Specialize the spectral theorem to operators with nonnegative spectrum. You get a unique positive square root, and a way to characterize every eigenvalue by maximizing or minimizing the Rayleigh quotient.

Positivity is a statement about the spectrum

A self-adjoint operator is positive semidefinite when <Ax, x> >= 0 for all x, and positive definite when the inequality is strict for x != 0. Via the spectral theorem this turns into a clean spectral statement: A is positive iff all its eigenvalues are nonnegative. The quadratic form <Ax, x> = sum lambda_i |<x, q_i>|^2 is a nonnegative combination of squares exactly when every lambda_i >= 0. This connects straight back to Vol I's positive definite matrix.

The unique positive square root

Positivity plus functional calculus gives a clean construction: the positive square root. Since every eigenvalue of a positive A is >= 0, the function sqrt is well-defined on the spectrum, so A^{1/2} = sum sqrt(lambda_i) P_i is itself a positive operator with (A^{1/2})^2 = A. And it is unique among positive operators — there is exactly one positive B with B^2 = A.

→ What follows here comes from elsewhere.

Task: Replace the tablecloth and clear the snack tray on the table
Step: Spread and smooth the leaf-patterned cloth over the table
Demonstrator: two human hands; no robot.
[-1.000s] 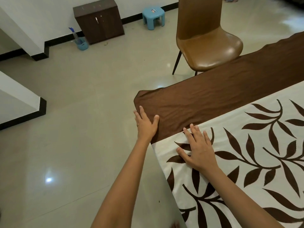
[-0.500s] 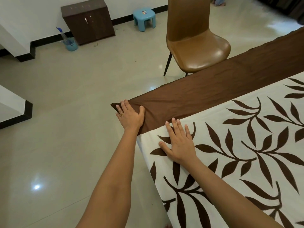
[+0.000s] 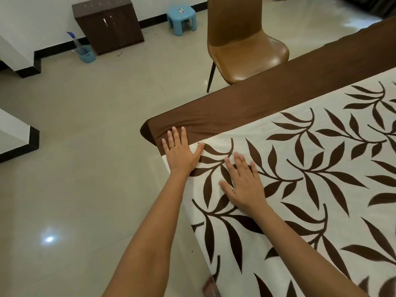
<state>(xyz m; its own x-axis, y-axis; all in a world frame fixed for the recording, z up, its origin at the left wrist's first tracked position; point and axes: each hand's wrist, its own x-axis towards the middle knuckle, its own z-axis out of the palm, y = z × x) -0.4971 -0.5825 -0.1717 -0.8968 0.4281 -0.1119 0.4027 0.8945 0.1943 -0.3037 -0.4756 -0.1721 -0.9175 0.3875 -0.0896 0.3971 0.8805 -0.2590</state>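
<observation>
Left hand: your left hand (image 3: 181, 153) lies flat and open, fingers straight and spread, pressing the tablecloth (image 3: 321, 189) near its corner. The fingertips are on the brown band (image 3: 257, 108), the thumb is on the white part, and a ring (image 3: 172, 146) shows on one finger.
Right hand: your right hand (image 3: 243, 183) is also flat, palm down with fingers straight, on the leaf print just beside the left hand and apart from it.
Tablecloth: white with dark brown leafy sprigs and a plain dark brown band along the far edge. It is spread over the bench, hiding it, with faint creases by your left fingertips and the corner folded down.
Chair: a tan chair (image 3: 246, 54) with dark legs stands at the far side, its seat up against the band.
Floor: glossy beige tiles (image 3: 85, 146) carry a small blue stool (image 3: 181, 17), a dark cabinet (image 3: 109, 24) and a blue bucket (image 3: 86, 53).
</observation>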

A = [2, 1; 1, 2]  (positive: eigenvalues 3, 1, both > 0)

  spectral resolution: A = 3 P_1 + 1 P_2
      P_1 = [0.5, 0.5; 0.5, 0.5],   P_2 = [0.5,-0.5;-0.5, 0.5]

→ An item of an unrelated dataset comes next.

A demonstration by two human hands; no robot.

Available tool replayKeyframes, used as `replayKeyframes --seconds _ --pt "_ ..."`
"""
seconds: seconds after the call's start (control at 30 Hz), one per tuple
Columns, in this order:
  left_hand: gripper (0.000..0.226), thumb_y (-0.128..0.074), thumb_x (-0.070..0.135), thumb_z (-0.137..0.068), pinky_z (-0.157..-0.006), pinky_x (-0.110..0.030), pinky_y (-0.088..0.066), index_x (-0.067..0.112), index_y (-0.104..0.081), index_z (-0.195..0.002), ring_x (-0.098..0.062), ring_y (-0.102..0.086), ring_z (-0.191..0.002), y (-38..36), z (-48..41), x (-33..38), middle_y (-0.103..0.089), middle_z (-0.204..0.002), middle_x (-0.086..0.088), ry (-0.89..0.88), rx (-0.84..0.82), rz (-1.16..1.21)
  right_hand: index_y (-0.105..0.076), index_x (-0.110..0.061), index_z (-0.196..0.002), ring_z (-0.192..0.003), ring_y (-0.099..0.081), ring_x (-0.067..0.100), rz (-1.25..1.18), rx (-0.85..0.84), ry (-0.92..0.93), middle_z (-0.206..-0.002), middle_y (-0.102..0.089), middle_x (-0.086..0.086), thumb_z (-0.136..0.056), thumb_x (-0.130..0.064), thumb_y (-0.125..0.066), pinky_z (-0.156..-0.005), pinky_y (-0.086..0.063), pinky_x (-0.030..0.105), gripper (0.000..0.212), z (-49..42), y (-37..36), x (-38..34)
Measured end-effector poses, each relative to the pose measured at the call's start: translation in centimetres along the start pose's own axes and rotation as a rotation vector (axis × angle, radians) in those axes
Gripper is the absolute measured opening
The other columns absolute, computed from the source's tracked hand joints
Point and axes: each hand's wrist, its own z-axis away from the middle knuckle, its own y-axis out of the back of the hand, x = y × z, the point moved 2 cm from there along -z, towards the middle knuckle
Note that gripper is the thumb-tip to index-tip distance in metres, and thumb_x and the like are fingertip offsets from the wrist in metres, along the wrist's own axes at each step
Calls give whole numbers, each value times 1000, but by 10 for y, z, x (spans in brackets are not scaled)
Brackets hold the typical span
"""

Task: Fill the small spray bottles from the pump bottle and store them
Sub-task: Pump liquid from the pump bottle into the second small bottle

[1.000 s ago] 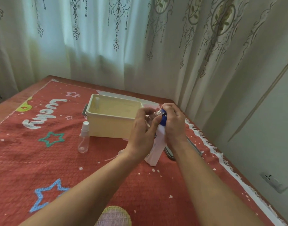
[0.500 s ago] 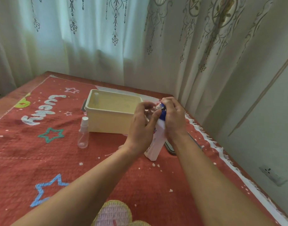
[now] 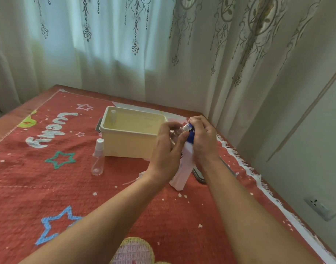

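Curtained corner; worktop under red star-print cloth point(image 3: 49, 187). Cream tub point(image 3: 129, 147) at rear centre. White pump bottle point(image 3: 184, 168) just right of it, base on cloth. Right hand point(image 3: 203, 141) curls over its blue head. Left hand point(image 3: 167, 149) pinches uncapped clear bottle point(image 3: 179, 130), neck at the nozzle. Capped spray bottle point(image 3: 97, 159) stands upright just left of tub. Another capped one point(image 3: 113, 116) is inside the tub's left end.

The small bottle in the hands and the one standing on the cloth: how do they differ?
The held bottle lies tilted in the left hand, neck at the pump bottle's blue head; the standing bottle is upright, untouched. The standing bottle wears a white spray cap; the held bottle has none. Both are small and clear.
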Motion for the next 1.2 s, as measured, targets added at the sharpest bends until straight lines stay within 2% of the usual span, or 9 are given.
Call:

  positive square root applies sqrt eigenvalue-wise:
      A^{1/2} = sqrt(3) P_1 + sqrt(1) P_2
              = sqrt(3) [0.5,0.5;0.5,0.5] + [0.5,-0.5;-0.5,0.5]

  verify:  (A^{1/2})^2 = 3 P_1 + 1 P_2 = A     (P_i orthogonal idempotents)

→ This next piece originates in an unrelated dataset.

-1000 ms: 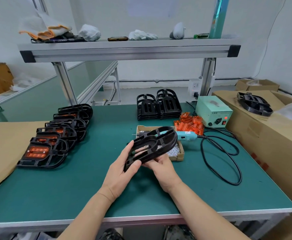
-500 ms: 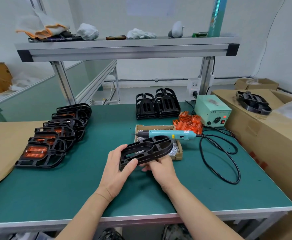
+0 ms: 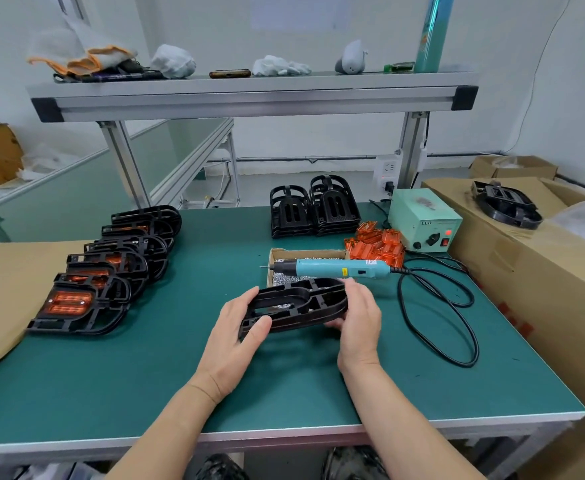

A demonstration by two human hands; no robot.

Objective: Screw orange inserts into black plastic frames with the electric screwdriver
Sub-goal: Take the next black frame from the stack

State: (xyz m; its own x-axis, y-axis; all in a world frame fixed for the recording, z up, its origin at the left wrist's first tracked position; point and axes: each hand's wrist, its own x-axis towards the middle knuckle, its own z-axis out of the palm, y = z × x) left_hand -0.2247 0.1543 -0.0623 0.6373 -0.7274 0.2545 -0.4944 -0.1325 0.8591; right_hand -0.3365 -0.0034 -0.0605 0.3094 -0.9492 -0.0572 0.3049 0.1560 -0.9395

Why unique: any positive B with B^2 = A is diagonal in A's eigenbasis
and must take the NONnegative root on each eigenvalue -> forced to be A^{1/2}.
The positive square root via functional calculus, and why it is unique.

The positive square root is not a curiosity — it is the engine behind the polar decomposition A = U |A| with |A| = (A* A)^{1/2}, and behind whitening transforms in statistics. Whenever you need a 'half' of a positive operator, the spectral theorem hands you exactly one.

Eigenvalues as optimization: Rayleigh and min-max

For a self-adjoint A the Rayleigh quotient R(x) = <Ax, x> / <x, x> is the average stretch of A in direction x. The spectral theorem pins its range exactly: R(x) ranges over [lambda_min, lambda_max], reaching the largest eigenvalue when x is the top eigenvector and the smallest when x is the bottom one. So the extreme eigenvalues are an optimization problem, not just roots of a polynomial.

The interior eigenvalues are captured too by the Courant-Fischer min-max theorem: the k-th eigenvalue is a min over k-dimensional subspaces of the max of the Rayleigh quotient on each (and dually, a max-min). This variational description is what makes eigenvalues *stable*: Weyl's inequalities say that perturbing A by E shifts each eigenvalue by at most ||E||, because each eigenvalue is an optimum of a quotient that itself moves only a little.